Justice Samuel Alito delivered remarks Tuesday evening in friendly territory — where attendees revere him as the author of the Dobbs decision that overturned Roe v. Wade in what is arguably the crowning achievement of the conservative legal movement.
The Heritage Foundation, a conservative think tank, hosted the 2022 Joseph Story Distinguished Lecture and live-streamed the event on YouTube, as it has in previous years. Past speakers included Alito’s fellow Justices Brett Kavanaugh and Clarence Thomas.
After discussing his roots, his early legal career, and the process of his nomination — which he said involved being told to stand on a certain Washington, D.C. street corner at a certain time on a Saturday morning to wait for a black car to appear, flash its lights, and whisk him to a meeting with the president so as to avoid the press — the conversation turned toward baseball and then eventually toward jurisprudence.
Stare Decisis
The jurist who authored the opinion that famously rubbished Roe ironically extolled the legal theory of “stare decisis,” or honoring past precedent.
He said stare decisis “was an important part of our legal system when the Constitution was adopted” and has been appropriately incorporated into American law. But Alito clarified that it isn’t an “inexorable command.”
“We follow precedent most of the time,” Alito continued when speaking more broadly of judges in general and not necessarily about the Supreme Court. “And what that can mean is that a court will apply a rule that is settled even though the court thinks the rule is probably wrong. The Court has said that it is sometimes better that a rule be decided than that it be decided right. So, that’s stare decisis, an important part of judging.”

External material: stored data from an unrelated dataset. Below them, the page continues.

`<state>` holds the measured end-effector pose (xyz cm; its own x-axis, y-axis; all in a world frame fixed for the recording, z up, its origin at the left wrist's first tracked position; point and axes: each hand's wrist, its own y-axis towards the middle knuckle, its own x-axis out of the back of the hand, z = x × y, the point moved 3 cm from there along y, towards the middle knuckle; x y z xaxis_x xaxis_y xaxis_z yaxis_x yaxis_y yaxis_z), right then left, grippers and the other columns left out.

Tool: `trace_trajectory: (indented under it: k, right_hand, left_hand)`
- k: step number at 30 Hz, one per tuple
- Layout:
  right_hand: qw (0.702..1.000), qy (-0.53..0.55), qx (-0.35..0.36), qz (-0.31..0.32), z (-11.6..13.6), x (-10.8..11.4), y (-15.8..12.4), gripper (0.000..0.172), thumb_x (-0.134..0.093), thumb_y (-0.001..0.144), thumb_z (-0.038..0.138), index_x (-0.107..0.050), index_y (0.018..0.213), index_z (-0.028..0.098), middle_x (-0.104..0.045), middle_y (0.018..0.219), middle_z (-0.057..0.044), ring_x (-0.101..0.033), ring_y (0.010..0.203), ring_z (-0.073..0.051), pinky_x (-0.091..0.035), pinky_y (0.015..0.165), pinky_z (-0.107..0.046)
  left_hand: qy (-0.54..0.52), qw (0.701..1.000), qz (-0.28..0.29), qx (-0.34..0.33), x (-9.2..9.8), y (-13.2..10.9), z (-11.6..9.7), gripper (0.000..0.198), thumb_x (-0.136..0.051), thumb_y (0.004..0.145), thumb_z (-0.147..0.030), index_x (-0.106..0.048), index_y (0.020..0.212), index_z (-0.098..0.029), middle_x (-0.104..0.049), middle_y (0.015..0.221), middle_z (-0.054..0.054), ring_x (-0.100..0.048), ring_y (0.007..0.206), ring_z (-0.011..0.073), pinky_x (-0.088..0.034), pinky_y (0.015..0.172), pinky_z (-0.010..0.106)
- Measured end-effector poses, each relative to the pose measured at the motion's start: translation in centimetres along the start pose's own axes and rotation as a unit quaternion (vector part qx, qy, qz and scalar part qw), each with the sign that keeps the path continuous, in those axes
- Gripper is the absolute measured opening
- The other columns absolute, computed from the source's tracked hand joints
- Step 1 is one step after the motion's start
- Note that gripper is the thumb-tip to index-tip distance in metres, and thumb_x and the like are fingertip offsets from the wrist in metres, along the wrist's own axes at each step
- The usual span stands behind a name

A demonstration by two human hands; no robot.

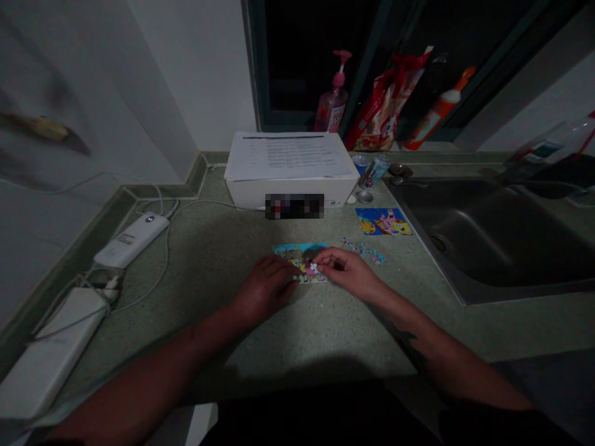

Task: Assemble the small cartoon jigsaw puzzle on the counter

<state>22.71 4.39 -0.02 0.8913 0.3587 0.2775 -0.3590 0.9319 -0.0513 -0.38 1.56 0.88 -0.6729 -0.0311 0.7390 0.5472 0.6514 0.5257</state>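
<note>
A small colourful jigsaw puzzle (300, 249) with cartoon figures lies flat on the counter, partly covered by both hands. My left hand (269, 285) rests at its left edge, fingers stretched over it and holding nothing that I can see. With thumb and fingertips, my right hand (346, 267) pinches a small puzzle piece (313, 268), its whitish side showing, over the puzzle's lower right part. Loose puzzle pieces (372, 254) are scattered just beyond the right hand. Behind them lies a bright cartoon picture card (383, 222).
A white box (292, 167) with a printed sheet on top stands at the back. The sink (493, 235) lies to the right. Power bank (132, 240), white power strip (56, 353) and cables run along the left. A pump bottle (331, 108) and red bag (388, 105) stand by the window.
</note>
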Motion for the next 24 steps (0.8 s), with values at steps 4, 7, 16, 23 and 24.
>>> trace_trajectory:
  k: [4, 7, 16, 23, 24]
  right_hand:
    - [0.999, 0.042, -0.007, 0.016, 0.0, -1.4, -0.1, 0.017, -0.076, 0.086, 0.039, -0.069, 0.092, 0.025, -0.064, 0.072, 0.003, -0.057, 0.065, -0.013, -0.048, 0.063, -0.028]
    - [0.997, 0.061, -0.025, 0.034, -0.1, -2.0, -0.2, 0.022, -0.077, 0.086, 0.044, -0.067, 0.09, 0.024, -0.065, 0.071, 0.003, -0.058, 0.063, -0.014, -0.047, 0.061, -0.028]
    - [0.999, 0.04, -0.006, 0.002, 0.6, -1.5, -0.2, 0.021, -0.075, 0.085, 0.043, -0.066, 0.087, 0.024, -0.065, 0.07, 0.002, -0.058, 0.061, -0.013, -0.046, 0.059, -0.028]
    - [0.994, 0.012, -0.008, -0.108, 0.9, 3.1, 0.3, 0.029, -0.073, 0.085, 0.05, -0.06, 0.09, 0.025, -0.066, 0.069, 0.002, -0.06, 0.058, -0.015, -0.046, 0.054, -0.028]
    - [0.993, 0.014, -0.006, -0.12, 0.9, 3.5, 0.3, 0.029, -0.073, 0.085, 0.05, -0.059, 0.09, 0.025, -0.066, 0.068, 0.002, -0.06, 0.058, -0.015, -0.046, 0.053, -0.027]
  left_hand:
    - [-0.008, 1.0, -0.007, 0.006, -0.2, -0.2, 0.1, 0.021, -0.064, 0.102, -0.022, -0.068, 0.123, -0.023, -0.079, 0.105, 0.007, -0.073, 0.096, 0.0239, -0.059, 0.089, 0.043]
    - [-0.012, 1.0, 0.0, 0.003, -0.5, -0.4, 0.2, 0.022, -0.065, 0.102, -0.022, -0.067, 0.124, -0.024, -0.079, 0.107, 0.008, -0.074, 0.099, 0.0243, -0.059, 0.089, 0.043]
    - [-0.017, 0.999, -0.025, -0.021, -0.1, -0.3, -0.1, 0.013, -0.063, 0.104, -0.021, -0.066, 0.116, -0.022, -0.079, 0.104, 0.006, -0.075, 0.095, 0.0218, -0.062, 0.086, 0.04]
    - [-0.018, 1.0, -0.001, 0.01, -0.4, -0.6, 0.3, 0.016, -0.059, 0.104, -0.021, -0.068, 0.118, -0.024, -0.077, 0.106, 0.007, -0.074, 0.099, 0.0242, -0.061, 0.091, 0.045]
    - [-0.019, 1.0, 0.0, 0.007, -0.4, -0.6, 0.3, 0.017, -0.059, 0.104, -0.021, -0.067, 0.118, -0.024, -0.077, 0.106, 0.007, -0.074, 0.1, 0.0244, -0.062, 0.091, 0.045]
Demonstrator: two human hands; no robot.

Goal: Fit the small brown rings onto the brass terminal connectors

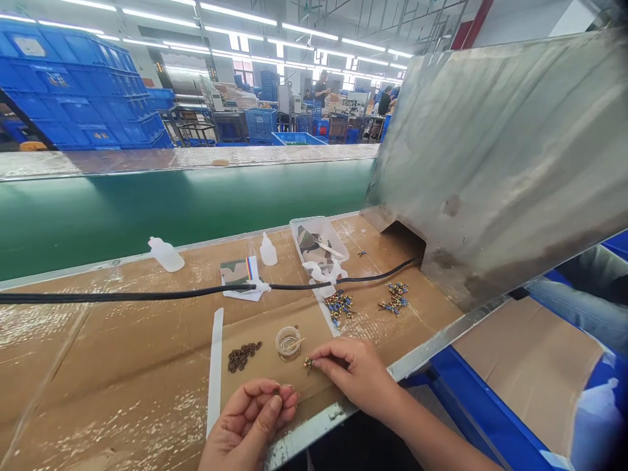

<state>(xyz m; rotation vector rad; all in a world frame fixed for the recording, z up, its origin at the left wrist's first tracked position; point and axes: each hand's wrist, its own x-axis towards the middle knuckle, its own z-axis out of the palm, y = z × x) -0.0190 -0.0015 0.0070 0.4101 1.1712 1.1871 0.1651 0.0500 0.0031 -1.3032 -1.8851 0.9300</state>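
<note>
My left hand (260, 418) is closed in a pinch on a small dark brown piece (276, 391), mostly covered by the fingertips. My right hand (356, 373) pinches a tiny multicoloured figure-like piece (308, 362) between thumb and forefinger. Just beyond it stands a small round clear cup (288, 343) with a thin stick (296, 343) resting in it. A heap of small dark brown round pieces (241, 356) lies left of the cup. Two clusters of small multicoloured pieces, a nearer pile (338, 305) and a farther-right pile (395, 299), lie beyond my right hand.
A black cable (147, 296) crosses the cardboard-covered table (122, 366). Behind it are two white squeeze bottles, one tipped (167, 255), one upright (267, 250), and a clear plastic tub (318, 245). A large metal hood (510, 163) rises at right; a green conveyor belt (220, 196) runs behind.
</note>
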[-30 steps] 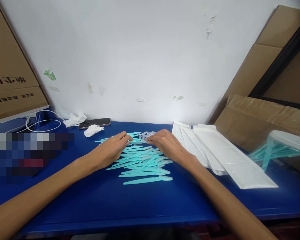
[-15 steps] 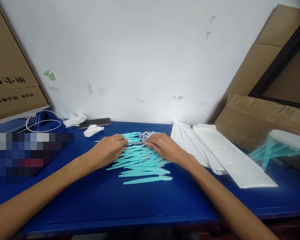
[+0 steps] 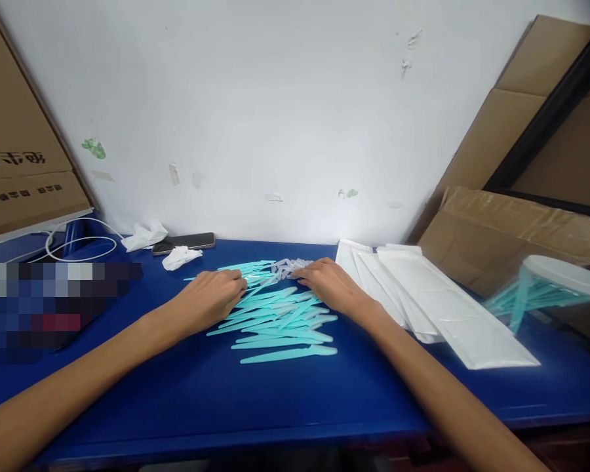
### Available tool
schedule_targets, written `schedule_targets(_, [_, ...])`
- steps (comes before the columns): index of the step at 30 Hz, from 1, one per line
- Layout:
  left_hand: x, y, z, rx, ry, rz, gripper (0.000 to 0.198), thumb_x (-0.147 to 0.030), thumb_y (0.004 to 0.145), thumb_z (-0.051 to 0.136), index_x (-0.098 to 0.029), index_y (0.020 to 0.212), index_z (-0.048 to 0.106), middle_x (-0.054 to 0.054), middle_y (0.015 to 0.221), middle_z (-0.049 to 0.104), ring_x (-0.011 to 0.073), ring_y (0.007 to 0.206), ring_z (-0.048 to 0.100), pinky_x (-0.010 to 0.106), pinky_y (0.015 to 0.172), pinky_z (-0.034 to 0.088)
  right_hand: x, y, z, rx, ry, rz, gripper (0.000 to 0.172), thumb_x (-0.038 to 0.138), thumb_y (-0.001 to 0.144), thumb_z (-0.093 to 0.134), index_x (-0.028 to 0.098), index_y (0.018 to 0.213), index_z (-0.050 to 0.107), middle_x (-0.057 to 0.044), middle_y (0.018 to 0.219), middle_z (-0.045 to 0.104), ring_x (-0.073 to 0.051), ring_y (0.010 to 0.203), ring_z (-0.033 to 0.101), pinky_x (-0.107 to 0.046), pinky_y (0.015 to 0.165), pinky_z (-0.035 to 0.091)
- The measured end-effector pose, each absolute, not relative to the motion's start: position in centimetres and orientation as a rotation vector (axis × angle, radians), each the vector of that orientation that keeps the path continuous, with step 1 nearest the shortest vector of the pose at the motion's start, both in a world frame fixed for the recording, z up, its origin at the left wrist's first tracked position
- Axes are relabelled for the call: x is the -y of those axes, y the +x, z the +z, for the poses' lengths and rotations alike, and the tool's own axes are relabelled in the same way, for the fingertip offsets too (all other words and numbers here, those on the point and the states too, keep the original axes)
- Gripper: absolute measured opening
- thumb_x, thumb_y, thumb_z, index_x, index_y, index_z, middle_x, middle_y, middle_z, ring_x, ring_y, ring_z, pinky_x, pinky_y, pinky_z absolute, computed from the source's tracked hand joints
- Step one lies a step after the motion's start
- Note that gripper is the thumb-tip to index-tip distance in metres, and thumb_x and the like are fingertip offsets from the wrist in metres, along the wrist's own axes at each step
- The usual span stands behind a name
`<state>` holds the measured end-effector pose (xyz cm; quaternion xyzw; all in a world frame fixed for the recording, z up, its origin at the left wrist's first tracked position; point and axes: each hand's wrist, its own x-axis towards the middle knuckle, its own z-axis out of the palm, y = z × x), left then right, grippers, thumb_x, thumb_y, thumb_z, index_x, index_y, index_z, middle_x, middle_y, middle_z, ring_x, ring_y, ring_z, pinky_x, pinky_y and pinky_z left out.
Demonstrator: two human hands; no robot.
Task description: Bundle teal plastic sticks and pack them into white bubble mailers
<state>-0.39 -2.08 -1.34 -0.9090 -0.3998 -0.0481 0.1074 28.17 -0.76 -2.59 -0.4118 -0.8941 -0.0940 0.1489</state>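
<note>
Turquoise sticks: loose, overlapping spread in the middle of the desk, lying mostly left to right, between the two hands.
Lilac pieces: small heap at the far right of the spread.
Left hand: over the spread's left side, fingers curled among the sticks; cannot tell whether they grip one.
Right hand: fingers bent at the heap's right edge; whether they grasp a piece, cannot tell.
White pouches: overlapping, right of the right hand.
Phone: far left, crumpled tissue just nearer.
</note>
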Motion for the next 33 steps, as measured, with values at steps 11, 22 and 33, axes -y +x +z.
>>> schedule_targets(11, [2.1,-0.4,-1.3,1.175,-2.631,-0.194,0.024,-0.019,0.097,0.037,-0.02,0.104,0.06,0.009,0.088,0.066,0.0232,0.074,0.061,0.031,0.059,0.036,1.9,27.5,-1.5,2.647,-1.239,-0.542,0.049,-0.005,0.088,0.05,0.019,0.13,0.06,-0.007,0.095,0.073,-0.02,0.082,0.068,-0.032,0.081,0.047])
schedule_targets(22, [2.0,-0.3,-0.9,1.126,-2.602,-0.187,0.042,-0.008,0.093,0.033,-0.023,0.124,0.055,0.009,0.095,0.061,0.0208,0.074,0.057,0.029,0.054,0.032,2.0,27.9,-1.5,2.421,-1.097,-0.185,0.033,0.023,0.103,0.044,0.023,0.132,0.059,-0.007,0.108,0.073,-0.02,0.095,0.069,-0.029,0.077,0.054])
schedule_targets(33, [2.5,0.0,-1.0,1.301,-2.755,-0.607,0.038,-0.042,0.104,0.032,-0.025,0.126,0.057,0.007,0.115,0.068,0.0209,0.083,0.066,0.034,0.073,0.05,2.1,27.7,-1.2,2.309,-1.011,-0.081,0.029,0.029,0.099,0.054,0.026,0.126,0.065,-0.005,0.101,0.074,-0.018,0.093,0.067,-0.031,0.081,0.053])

Alito then posited that the concept is unique to judging and would be wholly inappropriate in the sciences. As an example, he said it would have been wrong for Einstein to have blindly followed Newton’s theory of gravity without exploring his own theorems.
“No, we don’t want that in any of the natural sciences,” Alito then mused.
He also distinguished legal scholarship from the process of legally judging: in “legal scholarship,” Alito suggested, “there’s no precedent that’s immune from questioning in legal scholarship.”
Religion and Society
When asked to discuss the role of religion in society and in American jurisprudence, Alito said the question was “delicate.”
The justice said the religion clauses of the First Amendment allowed people to “practice any religion or no religion” so that a “diverse population” can function “harmoniously and productively.”
He also discussed the historical roots of the notion that American churches were given “autonomy” from the government or government recommendations regarding the selection of clergy — which is a system that had been followed in other parts of the globe, such as Europe.
Free Speech on College Campuses
When asked about the status of free speech on college campuses and in law schools in particular, Alito called the status quo “pretty abysmal,” “disgraceful,” and “really dangerous for our future as a united, democratic country.”
“We depend on freedom of speech,” Alito said. “Colleges and universities should be setting the example, and law schools should be setting the example for the university because our adversary system is based on the principle that the best way to get at the truth is to have a strong presentation of opposing views. So, law schools should be free to speak their minds without worrying about the consequences, and they should have their ideas tested in rational debating.”
The justice said his opinions on the matter were being informed by various reports about controversies on law school campuses and conversations he has had with students. He did not name particular institutions.
He said some institutions — especially law schools — were “not carrying out their responsibility” toward protecting free speech in the manner he envisioned as appropriate and necessary given the societal interests at play.
Alito didn’t name names. Though he did mention his alma mater Yale Law School several times while describing his time there, he didn’t directly indicate that it is embroiled in a controversy over free speech on campus. Some conservative federal judges have said they will stop selecting the elite law school’s students as judicial clerks given their perceptions of what occurs on campus.
When later asked where he prefers to draw the line between “protected and unprotected speech,” Alito said he and his colleagues on the Supreme Court all believed in free speech as a core concept. However, citing Justice Oliver Wendell Holmes Jr., he said the question oftentimes is whether the courts are bold enough to protect “the speech that we fear.”
“Any speech involving public interests, involving politics, government, history, economics, law, science, religion, philosophy, the arts — anything of that level of importance — the general rule has to be the government has to stay out,” he said.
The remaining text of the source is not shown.